Jean Adams v. Merck Sharp & Dohme Corp.

                           NOT FOR PUBLICATION

                    UNITED STATES COURT OF APPEALS
                                                                            FILED
                            FOR THE NINTH CIRCUIT
                                                                            DEC 06 2017
                                                                         MOLLY C. DWYER, CLERK
                                                                          U.S. COURT OF APPEALS
In re: INCRETIN-BASED THERAPIES                  No.   15-56997
PRODUCTS LIABILITY LITIGATION,
______________________________                   D.C. No.
                                                 3:13-md-02452-AJB-MDD
JEAN ADAMS, On Behalf of Herself and
All Other Similarly Situated Plaintiffs,
                                                 MEMORANDUM*
              Plaintiff-Appellant,

 v.

MERCK SHARP & DOHME CORP.,
FKA Merck & Co.
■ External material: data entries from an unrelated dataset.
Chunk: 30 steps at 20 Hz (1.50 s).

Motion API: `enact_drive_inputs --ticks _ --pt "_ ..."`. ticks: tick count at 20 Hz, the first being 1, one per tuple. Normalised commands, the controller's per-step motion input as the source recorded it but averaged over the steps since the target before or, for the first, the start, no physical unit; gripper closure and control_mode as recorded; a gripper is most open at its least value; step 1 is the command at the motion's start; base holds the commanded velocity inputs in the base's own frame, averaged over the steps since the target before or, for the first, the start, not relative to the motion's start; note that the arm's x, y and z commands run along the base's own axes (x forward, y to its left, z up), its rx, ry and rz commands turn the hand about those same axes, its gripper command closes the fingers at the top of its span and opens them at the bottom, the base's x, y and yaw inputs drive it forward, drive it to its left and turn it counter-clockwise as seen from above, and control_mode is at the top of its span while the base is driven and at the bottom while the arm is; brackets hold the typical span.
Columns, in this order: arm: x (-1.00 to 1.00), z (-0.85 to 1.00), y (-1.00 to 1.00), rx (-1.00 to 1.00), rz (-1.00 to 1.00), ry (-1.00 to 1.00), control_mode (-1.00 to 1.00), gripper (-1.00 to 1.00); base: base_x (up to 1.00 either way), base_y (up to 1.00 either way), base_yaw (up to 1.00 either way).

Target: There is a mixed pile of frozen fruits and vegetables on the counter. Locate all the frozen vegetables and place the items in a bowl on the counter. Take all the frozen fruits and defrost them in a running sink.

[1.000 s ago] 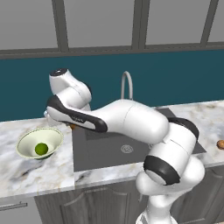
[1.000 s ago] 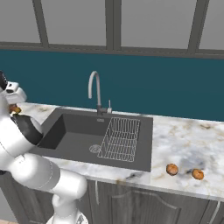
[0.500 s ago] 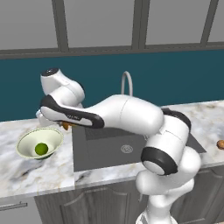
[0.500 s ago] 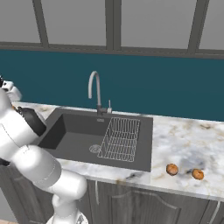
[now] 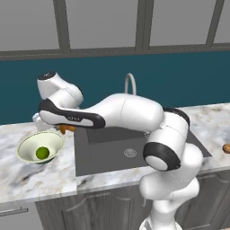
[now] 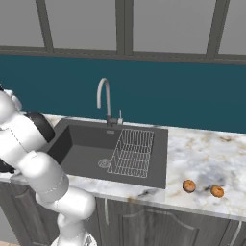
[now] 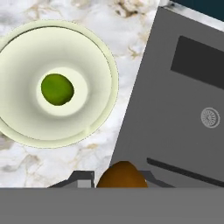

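The bowl [image 5: 28, 143] sits on the counter [image 5: 27, 177] left of the sink [image 5: 108, 155], with the bright green ball [image 5: 42, 152] inside it. My gripper [image 5: 64, 128] hangs just above the bowl's far right rim, shut on the brown-orange mushroom-shaped piece [image 5: 68, 129]. In the hand view the same piece [image 7: 121, 175] sits in the gripper [image 7: 118, 178], over the counter strip between the bowl [image 7: 110, 65] and the sink [image 7: 175, 113]; the green ball [image 7: 57, 89] lies at the bowl's centre. Two round orange fruits [image 6: 189, 185] [image 6: 217, 191] lie on the counter right of the sink.
A curved silver faucet [image 6: 103, 98] stands behind the sink, and a wire rack [image 6: 132, 151] fills its right half. The drain [image 7: 210, 117] is in the basin floor. Teal wall runs behind the counter [image 6: 206, 158]. My arm spans the sink from right to left.
The arm has swung a little further left, carrying the brown-orange piece to the bowl's rim. The bowl, green ball and orange fruits have not moved.
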Motion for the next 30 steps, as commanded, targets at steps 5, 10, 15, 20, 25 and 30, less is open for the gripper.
enact_drive_inputs --ticks 5,10,15,20,25,30 --pt "0.12 -0.12 0.17 0.02 0.00 0.00 -1.00 1.00 0.00 0.00 0.00" --pt "0.11 -0.02 0.17 0.03 0.00 0.00 -1.00 1.00 0.00 0.00 0.00" --pt "0.12 -0.02 0.19 0.02 0.00 0.00 -1.00 1.00 0.00 0.00 0.00" --pt "0.12 -0.16 0.24 0.01 0.00 0.00 -1.00 1.00 0.00 0.00 0.00" --pt "0.07 -0.15 0.25 0.00 0.00 0.00 -1.00 1.00 0.00 0.00 0.00" --pt "0.13 -0.06 0.21 0.02 0.00 0.03 -1.00 1.00 0.00 0.00 0.00"
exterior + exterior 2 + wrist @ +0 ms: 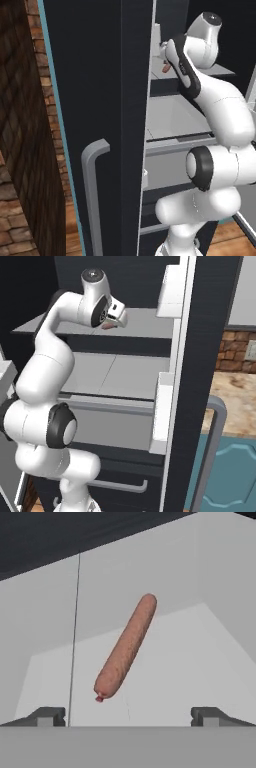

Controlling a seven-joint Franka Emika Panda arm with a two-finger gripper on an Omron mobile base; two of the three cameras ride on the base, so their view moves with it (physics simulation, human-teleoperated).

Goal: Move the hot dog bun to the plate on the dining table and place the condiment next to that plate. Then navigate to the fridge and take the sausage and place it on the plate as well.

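The robot is at the fridge point(200, 331) now, and the fridge door is open, so the drive to the fridge looks done. The arm reaches up and into the fridge, to the top shelf point(145, 323). The sausage point(126, 647) lies on that pale shelf, right in front of the claw. In the hand view it is long and pink-brown, lying at a slant, with a little red tip at the near end. In the left base view a small bit of the sausage point(165, 67) peeks out beside the hand. In the right base view a bit of it point(106, 326) shows just under the hand. The gripper point(129, 716) has its two dark tips far apart, one on each side of the hand view, and nothing is between them. So the claw is open and is not holding the sausage yet. The sausage sits a little way ahead of the tips, not touching them. The bun, the condiment, the plate and the dining table are somewhere else, so I cannot tell from here if those first jobs were done well. I guess they are finished, since the robot is already at the fridge. What is left is to move the claw around the sausage, close on it, lift it out, drive to the table and put it on the plate.
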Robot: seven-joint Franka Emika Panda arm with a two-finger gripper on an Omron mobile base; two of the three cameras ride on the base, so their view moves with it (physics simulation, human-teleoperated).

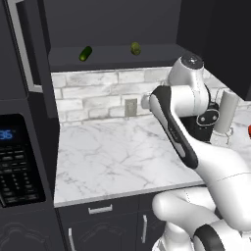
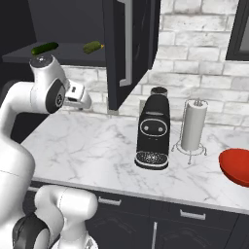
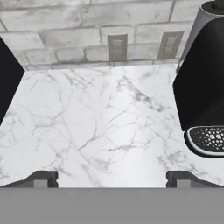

Inc.; et al.,

              Defendants-Appellees.


                   Appeal from the United States District Court
                      for the Southern District of California
                   Anthony J. Battaglia, District Judge, Presiding

                      Argued and Submitted October 3, 2017
                              Pasadena, California

Before: GRABER, MURGUIA, and CHRISTEN, Circuit Judges.




      *
             This disposition is not appropriate for publication and is not precedent
except as provided by Ninth Circuit Rule 36-3.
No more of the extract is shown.